Even capitalism must innoculate itself with a little of the virus it fears. Intellectual life’ – Mr Rao swung his fork like a pendulum – ‘is a dialectical process. You must violate your rules,’ he begged. ‘Isn’t that how change comes? Even in English law? First someone breaks a bad old law; then a judge condones the breaking and creates a precedent. I have read this. Now you’, Mr Rao pointed his fork at James, ‘must break your bureaucratic rule. Give me a scholarship. Be brave,’ he pleaded. The fork fell with a clatter but Mr Rao was too absorbed to care. ‘Give,’ he repeated, fixing James with feverish eyes as if he hoped to mesmerize him. The eyes, thought Jenny, looked molten and scorched like lumps of caramel when you burned a pudding. The fork was again swinging to and fro and it struck her that Mr Rao might not be above using hypnotism to try and make James acquiesce to his will.

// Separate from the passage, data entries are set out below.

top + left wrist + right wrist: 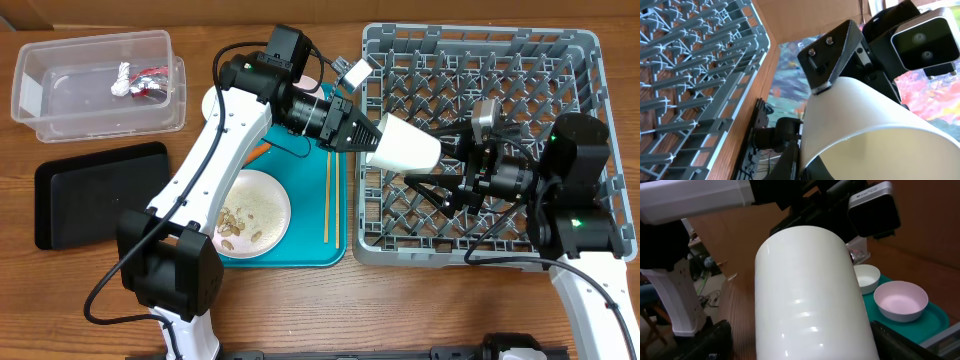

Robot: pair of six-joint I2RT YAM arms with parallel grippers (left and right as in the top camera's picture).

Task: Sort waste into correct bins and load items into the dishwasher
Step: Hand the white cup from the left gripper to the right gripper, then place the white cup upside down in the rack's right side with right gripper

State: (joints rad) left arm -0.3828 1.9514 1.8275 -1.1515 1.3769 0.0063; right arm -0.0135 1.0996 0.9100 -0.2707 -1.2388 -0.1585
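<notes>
Two grippers, one cup: reads as a mid-air handover. Left gripper [368,137] is pinched on the wall at the wide rim end of the small white tapered cup [405,146]. It holds the cup on its side, base toward the right arm, above the left edge of the large grey lattice dish rack [580,45].

Right gripper [445,170] is spread wide. In the wrist view its black fingers [710,340] flank the cup wall; can't tell if they touch.

My read:
- Centre the right jaws well up the wall, not at the base tip.
- Close gently and confirm the hold, then release left.
- Smooth taper, so squeezing it out base-first is the risk.
- Then seat it mouth-down between pegs.

Teal rectangular plastic tray [335,255] sits just beside the rack.
</notes>
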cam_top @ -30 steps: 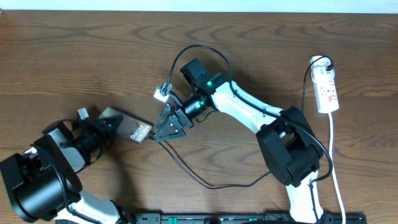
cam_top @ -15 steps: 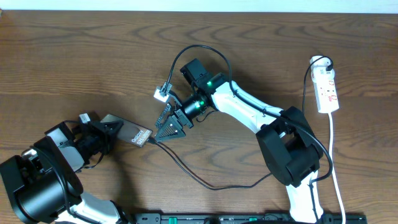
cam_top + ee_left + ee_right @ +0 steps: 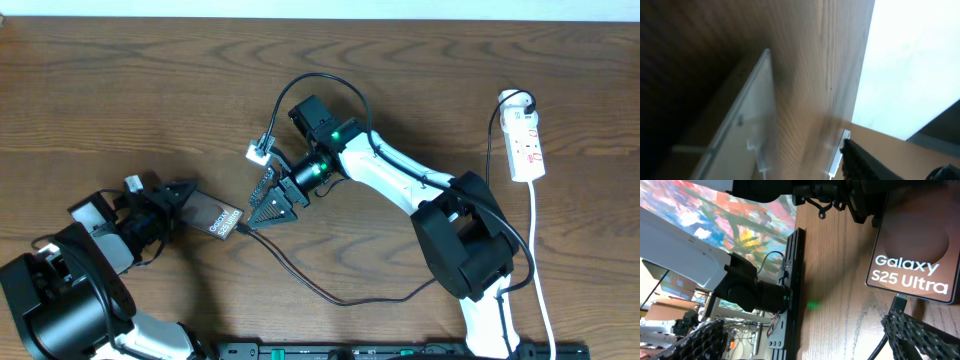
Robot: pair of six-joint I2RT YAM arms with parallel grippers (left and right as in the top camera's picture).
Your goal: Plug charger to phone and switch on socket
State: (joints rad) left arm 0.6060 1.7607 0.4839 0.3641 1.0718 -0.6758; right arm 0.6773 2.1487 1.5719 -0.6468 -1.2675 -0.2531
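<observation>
Phone (image 3: 212,214): one; lies flat on the table (image 3: 120,90), back up, left of centre and between the two hands.
Phone, long axis: slightly diagonal, from the robot's far left to its near right.
Phone, heading: the end with the white label (image 3: 910,275) points right, towards the right hand (the lettering reads "Galaxy S25 Ultra" in the right wrist view).
Charger (image 3: 335,297): one thin black cable; its tip meets the edge of the phone's label end. It cannot be told whether the tip is fully seated.
Charger, run: from the phone it curves towards the robot, then sweeps right under the right arm.
Socket (image 3: 527,145): one white strip at the far right of the table, well apart from the phone. Its long axis runs straight away from the robot, and small red marks (image 3: 531,153) show on its face.
Socket, contents: one black plug (image 3: 522,100) seated at its far end.
White cord (image 3: 542,270): one; trails from the socket's near end towards the robot.
Left hand (image 3: 172,205): at the phone's unlabelled end; it cannot be told whether the fingers grip or stand clear (its wrist view is blurred).
Right hand (image 3: 262,203): fingers spread wide, empty, just beside the phone's label end.
</observation>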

She leaned over and took the fork from his fingers. He let it go. His energies were focused on James. The eyes were leeches now: animate, obscene. Melanie and her grandmother were collecting plates. They were outside the electric connection between the two men. Murmuring together, they seemed unaware of it. James’s mouth tightened. Mr Rao, Jenny saw, was in for a rocket. But the man was conscious only of his own need. It was naked now. He was frightened, visibly sweating, his nails scratched at the tablecloth. He wiped his face with a napkin.
‘Men in lower positions must obey rules,’ he told James. ‘They will not let me through. Only you can make an exception. Is not the spirit of your scheme to let the alienated back into society? I am such a man,’ he said with dramatic intonation. ‘I’, he said proudly, ‘am needy, alienated, hard-working and well read. Do you not believe I am intelligent? I could get references, but my referees’, he laughed his unhappy laugh, ‘are tending to be in gaol: a minister of my country, the rector of my university. Oh, we had an establishment once.’